### Assigned task:
Whenever a line in the records below holds the string "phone", copy it out.

(Collected data entries)
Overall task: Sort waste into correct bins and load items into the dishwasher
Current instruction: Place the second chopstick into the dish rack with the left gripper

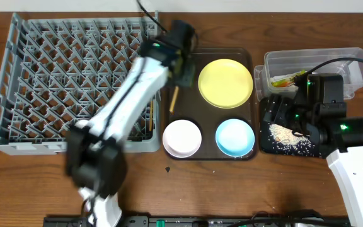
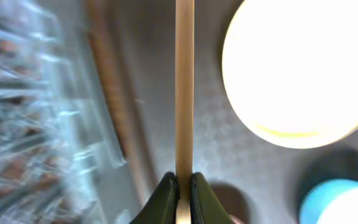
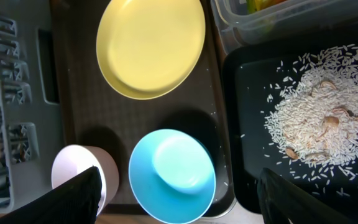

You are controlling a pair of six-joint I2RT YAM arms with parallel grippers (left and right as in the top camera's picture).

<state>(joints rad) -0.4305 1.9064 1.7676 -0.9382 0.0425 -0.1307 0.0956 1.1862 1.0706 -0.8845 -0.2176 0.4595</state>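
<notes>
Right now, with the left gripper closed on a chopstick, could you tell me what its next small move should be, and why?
Probably carry it left toward the grey dish rack. The left gripper pinches the chopstick at one end. The chopstick hangs over the brown serving tray beside the yellow plate, not yet over the rack.

no readable text, labels, brands, numbers or signs in any view
</notes>
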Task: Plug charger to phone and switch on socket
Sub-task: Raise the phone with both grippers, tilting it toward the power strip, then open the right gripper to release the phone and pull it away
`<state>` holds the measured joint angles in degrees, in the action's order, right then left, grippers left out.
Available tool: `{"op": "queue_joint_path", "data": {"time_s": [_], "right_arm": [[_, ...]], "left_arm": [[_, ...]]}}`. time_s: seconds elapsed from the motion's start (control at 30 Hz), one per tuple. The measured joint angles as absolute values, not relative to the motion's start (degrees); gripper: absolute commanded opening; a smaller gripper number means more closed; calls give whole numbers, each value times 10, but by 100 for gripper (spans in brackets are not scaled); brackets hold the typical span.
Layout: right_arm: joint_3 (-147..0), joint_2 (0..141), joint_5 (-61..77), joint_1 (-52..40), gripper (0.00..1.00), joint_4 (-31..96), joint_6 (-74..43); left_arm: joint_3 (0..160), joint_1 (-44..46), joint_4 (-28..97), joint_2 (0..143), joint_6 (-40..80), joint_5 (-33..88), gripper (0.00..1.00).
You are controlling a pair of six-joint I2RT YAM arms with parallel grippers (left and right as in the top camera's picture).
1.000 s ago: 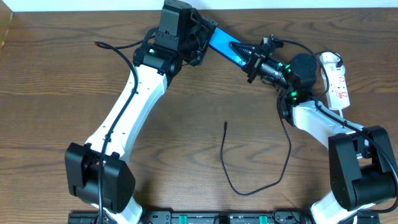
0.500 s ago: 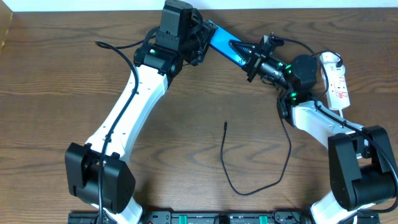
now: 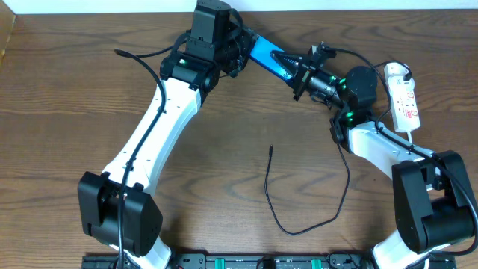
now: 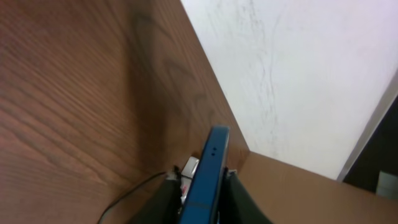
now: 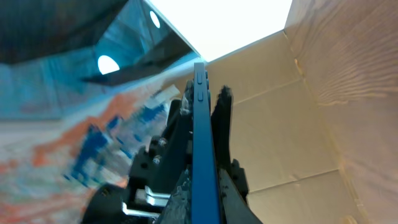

### Expected answer:
Task: Plug charger to phone and switch on socket
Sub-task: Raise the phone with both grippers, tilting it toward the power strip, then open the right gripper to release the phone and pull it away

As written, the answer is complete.